JOHN McENROE: I think Milos is a really class act. I think he’s extremely smart. He’s a guy I knew a little bit from before. I was supportive, because I always try to be supportive of the young guys coming up. I saw something obviously with his serve where you’re like, Oh, my God, this guy has one of the greatest serves in the history of tennis. He’s a respectful guy. He’s very professional and dedicated. I want him to enjoy this more. So I’d be supportive whether I was working with him or not. I have been because I know some people that are around him, kids of parents that I’m friends with, he’s younger than some of my kids. He has got a place in New York. I’ve seen him a few times not at the US Open or something.
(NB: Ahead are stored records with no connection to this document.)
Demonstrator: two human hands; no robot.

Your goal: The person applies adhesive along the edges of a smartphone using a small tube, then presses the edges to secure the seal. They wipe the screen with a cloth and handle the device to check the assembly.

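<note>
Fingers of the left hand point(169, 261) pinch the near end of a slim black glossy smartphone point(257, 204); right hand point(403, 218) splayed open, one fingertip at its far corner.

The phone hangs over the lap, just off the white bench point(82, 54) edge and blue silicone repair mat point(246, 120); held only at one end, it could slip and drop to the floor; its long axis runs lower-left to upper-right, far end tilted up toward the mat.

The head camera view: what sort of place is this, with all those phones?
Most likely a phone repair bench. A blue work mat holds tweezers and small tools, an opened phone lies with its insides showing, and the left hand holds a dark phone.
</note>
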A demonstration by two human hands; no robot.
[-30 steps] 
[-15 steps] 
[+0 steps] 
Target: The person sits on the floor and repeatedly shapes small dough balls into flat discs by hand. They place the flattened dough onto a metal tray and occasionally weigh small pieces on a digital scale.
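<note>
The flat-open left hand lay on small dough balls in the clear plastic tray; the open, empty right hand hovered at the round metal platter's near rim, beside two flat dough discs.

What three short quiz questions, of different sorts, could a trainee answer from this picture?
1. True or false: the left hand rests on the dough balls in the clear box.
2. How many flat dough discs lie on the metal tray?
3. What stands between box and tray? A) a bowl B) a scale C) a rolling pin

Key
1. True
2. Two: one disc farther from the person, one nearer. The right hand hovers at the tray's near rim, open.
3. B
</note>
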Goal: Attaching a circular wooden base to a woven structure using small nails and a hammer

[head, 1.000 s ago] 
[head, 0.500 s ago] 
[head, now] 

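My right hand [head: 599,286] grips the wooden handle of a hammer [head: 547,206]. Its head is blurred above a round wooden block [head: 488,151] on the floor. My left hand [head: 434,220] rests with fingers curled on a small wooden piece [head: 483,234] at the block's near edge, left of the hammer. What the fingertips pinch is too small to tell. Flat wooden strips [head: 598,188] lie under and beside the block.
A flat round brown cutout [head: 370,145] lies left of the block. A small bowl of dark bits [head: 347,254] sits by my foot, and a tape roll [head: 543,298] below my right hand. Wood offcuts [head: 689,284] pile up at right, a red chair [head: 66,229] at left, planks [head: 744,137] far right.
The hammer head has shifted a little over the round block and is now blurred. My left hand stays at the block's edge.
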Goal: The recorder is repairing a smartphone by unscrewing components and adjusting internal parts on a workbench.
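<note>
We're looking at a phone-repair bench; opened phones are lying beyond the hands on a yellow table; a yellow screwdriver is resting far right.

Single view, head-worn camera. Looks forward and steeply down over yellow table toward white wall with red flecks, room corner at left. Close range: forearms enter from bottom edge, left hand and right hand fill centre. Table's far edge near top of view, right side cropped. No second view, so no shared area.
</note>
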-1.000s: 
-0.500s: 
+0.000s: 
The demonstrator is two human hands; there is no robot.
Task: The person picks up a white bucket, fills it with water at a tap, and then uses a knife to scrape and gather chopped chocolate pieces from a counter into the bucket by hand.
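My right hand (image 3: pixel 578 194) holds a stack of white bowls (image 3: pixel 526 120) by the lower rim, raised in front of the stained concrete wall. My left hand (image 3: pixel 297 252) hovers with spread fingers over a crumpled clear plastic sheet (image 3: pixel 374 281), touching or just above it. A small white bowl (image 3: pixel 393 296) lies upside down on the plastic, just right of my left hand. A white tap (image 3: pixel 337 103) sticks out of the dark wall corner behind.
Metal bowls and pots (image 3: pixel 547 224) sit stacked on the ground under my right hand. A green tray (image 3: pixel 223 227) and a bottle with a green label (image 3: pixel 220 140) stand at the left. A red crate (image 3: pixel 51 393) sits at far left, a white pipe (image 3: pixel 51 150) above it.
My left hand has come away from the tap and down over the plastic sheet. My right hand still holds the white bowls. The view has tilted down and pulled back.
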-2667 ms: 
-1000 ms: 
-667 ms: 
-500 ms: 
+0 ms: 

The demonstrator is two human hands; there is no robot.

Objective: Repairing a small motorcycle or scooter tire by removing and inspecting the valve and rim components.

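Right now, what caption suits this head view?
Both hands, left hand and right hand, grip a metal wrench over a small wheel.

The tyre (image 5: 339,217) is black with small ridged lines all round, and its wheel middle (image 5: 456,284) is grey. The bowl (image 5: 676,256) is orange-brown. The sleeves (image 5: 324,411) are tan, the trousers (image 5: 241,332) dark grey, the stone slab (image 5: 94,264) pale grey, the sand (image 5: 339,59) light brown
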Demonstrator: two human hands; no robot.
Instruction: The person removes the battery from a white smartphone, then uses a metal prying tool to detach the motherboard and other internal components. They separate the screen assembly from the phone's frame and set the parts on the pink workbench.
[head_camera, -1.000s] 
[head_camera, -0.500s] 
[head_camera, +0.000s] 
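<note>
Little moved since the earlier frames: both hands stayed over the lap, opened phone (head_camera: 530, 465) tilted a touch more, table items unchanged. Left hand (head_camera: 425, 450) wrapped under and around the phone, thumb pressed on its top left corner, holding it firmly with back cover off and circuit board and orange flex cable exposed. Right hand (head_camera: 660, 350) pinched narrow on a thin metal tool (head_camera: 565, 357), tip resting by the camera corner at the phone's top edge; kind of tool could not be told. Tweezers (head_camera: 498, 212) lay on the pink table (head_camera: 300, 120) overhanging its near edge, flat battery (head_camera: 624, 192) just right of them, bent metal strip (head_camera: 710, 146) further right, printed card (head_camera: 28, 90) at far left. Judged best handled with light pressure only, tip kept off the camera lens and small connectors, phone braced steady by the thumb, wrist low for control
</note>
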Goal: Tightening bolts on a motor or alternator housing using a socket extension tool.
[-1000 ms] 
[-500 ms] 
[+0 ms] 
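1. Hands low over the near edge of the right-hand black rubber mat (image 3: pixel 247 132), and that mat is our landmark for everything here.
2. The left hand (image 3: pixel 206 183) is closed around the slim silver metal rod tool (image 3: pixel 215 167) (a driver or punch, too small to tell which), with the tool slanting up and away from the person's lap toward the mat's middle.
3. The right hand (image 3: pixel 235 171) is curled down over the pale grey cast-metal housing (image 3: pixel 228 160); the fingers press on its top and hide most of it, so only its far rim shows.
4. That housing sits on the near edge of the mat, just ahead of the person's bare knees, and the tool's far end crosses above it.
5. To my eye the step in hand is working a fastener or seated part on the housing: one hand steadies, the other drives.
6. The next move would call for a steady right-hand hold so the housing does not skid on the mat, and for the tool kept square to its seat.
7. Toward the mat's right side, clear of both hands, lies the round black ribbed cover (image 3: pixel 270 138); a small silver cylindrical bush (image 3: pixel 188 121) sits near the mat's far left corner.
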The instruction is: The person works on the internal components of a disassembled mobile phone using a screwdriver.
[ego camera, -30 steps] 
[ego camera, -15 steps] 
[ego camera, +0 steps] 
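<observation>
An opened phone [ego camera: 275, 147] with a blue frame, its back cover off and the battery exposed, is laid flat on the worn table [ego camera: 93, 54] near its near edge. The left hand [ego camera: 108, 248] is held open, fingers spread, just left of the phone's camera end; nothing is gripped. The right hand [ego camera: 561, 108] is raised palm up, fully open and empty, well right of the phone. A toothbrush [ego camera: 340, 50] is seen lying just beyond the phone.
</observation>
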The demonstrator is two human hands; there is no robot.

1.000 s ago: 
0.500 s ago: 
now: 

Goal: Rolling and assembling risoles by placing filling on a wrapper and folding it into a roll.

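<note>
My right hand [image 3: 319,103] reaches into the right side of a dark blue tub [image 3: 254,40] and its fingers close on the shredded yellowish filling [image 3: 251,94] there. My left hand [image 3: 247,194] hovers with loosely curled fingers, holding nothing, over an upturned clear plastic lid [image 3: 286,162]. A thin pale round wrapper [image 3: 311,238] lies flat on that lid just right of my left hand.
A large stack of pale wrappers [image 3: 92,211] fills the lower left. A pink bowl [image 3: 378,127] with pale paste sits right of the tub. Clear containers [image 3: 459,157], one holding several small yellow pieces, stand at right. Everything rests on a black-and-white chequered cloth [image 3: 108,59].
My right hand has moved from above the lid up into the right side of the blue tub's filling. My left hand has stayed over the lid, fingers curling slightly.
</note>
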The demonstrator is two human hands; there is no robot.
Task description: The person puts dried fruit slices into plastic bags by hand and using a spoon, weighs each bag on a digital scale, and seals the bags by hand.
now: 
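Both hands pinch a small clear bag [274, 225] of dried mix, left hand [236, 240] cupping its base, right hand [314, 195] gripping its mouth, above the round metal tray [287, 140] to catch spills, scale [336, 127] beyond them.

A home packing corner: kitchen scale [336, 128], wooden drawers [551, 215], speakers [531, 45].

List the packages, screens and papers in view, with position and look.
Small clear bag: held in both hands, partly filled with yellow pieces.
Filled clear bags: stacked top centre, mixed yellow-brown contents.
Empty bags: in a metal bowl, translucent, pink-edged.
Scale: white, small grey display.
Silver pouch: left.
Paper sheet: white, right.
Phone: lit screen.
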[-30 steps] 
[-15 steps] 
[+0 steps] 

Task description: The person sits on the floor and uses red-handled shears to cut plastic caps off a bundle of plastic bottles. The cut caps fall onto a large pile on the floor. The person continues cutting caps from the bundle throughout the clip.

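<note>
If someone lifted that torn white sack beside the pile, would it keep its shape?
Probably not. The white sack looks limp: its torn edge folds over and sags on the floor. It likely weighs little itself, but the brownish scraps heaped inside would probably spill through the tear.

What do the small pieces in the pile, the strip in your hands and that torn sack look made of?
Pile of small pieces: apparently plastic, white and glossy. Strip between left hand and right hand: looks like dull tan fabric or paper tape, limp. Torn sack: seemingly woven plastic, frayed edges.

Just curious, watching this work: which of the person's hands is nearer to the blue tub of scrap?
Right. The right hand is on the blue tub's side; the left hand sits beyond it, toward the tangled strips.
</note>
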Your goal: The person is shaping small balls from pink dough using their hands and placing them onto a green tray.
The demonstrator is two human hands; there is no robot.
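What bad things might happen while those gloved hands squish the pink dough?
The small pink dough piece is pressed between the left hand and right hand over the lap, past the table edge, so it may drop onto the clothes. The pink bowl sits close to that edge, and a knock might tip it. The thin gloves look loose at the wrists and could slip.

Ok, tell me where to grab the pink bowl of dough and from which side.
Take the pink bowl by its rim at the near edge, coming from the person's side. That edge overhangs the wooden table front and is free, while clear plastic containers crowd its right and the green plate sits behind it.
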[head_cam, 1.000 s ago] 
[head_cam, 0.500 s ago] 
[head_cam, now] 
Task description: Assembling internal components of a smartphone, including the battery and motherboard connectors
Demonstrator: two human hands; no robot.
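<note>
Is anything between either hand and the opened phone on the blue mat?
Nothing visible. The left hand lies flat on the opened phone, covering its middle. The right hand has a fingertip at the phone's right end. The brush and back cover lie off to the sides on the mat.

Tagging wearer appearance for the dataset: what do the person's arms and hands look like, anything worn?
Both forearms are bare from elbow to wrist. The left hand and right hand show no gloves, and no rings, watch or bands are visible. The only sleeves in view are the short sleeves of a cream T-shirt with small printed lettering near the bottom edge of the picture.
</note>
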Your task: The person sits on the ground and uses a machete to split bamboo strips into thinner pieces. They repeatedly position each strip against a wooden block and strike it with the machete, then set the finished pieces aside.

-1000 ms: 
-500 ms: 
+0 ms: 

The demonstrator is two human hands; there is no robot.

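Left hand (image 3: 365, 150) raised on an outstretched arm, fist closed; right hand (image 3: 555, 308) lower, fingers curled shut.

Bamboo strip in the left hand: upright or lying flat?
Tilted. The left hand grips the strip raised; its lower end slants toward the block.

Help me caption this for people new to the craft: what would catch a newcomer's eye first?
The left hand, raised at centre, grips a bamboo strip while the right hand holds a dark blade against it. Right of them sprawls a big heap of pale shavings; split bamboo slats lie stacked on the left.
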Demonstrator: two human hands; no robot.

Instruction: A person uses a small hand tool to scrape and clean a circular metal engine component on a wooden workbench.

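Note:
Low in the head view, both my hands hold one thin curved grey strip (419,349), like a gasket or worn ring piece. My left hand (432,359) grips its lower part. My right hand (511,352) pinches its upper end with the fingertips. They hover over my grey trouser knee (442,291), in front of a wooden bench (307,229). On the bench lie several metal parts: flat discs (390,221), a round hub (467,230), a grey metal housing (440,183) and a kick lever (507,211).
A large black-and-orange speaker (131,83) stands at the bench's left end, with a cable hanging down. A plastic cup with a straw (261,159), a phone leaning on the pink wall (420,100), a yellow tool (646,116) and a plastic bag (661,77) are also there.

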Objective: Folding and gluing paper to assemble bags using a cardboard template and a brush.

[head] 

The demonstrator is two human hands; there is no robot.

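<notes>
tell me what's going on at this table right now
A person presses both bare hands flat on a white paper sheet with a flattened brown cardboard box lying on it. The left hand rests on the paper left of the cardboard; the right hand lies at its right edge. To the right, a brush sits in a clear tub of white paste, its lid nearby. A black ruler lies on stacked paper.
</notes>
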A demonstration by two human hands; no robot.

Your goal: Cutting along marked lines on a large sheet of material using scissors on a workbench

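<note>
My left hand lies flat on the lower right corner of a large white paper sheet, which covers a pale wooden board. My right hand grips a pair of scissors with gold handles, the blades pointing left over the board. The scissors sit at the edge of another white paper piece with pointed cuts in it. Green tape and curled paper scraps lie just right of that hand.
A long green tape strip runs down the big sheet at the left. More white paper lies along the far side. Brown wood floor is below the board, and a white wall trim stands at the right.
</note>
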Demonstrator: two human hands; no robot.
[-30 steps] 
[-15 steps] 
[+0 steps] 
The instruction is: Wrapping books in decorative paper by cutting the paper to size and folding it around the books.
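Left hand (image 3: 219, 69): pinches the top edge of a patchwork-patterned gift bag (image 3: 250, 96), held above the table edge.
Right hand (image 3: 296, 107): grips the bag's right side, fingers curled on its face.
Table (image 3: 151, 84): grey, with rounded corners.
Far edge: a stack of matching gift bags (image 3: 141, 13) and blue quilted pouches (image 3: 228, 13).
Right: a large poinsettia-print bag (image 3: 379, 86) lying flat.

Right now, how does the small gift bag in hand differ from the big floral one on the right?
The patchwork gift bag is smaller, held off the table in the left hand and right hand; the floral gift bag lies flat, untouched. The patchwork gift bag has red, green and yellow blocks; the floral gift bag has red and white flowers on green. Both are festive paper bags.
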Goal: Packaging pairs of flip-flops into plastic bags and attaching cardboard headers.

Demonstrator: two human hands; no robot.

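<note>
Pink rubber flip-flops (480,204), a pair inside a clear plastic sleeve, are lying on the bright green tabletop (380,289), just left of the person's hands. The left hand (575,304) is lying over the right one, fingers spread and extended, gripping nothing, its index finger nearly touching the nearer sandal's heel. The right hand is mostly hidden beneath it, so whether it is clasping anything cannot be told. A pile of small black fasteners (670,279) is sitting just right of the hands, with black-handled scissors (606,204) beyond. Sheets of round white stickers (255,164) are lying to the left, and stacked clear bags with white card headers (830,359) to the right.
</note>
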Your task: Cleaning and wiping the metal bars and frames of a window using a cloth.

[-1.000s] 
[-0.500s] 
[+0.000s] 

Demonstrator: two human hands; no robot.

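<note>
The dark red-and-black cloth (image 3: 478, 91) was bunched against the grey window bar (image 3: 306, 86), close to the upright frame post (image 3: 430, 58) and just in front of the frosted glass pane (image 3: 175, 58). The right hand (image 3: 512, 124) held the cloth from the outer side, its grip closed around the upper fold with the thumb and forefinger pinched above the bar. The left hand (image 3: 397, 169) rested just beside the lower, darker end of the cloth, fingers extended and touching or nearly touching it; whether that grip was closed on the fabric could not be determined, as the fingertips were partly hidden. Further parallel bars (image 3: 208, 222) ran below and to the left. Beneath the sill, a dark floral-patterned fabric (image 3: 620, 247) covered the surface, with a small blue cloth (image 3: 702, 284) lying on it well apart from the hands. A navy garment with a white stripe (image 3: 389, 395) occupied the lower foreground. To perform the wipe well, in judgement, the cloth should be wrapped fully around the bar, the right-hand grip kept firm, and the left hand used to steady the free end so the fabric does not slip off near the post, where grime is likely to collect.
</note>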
I’m probably a little bit too old that, like, we’re buddies. But any part of a professional relationship, at least for me, you try to figure out what he’s about, what makes him tick. You sort of try to fit in because this is something he’s been doing for a long time, and I’m not going to walk in and go, Now you do it this way. We had a good week of practice before Queen’s. He played well at Queen’s. He was up a set and 3-Love against Murray. He missed a backhand volley, a challenge, missed by a quarter of an inch to be at 4-1. He was unlucky not to win that game. He should have won the match in straight sets. But he didn’t.
Now we have to get him focused for Wimbledon, obviously which matters quite a bit more. I think hopefully he’s one of the half dozen guys that can win it. He has a good team around him. Carlos Moya I think has done an excellent job. I said earlier in this call, it’s the best I’ve ever seen Milos play, at the Australian, get him back to where he’s a presence, an intimidating one. He’s getting there. Hopefully Carlos will be back here and I’ll be doing commentating mainly. Hopefully I’ll be able to get a chance to be out there and support him. But my professional commitments with ESPN in doing Wimbledon, and some BBC, mainly ESPN, will preclude me from doing too much with Milos. But that was understood before. Whatever I can do, I’ll be around, want to be supportive, discuss strategy with who he plays, obviously, and that other stuff.
Q. John, I’m obviously obsessed with Andy’s attempts to break into Djokovic’s dominance. Is there a chance he could be more susceptible after completing the career slam or is it more likely he’ll relax and be more formidable?
JOHN McENROE: That’s a good question. That’s a tremendous question that I don’t know the answer to. I would say Andy’s hoping the former takes place. I doubt that (Novak) is going to let down. I think there may be, if anything, more pressure because he’ll be going for the actual calendar-year slam. This is something monumental. He’s already done something monumental. He’s in a fantastic space. He’s unbelievably consistent, scary consistent. Andy played well, played a great first set at the French. This guy stepped it up to like a gear that was frighteningly good. It was like taking a body blow, a shot to the stomach. It was hard to recuperate. He made a little bit of a run at the end, but the damage had been done. This guy, he’s very, very formidable. I think Andy is playing extremely well, actually the best I’ve ever seen him play at the French. First time I thought he had the chance to win it.
He’s as prepared as he possibly can be. I think his chances are better, for reasons I mentioned earlier. The crowd will be much more behind him. I think the game suits him better. He sort of has that cat-and-mouse thing. Novak has gotten much better at that, too. It’s a tall order, but I think if you said to me he has a better shot of beating Novak at Wimbledon than the French, although he could have done it, I think he’s got a better shot. He’s positioned himself as well as he possibly can. He hasn’t beaten him in a while. He beat him in Rome. He’s believing more. But that’s certainly another reason why I thought he brought Ivan in.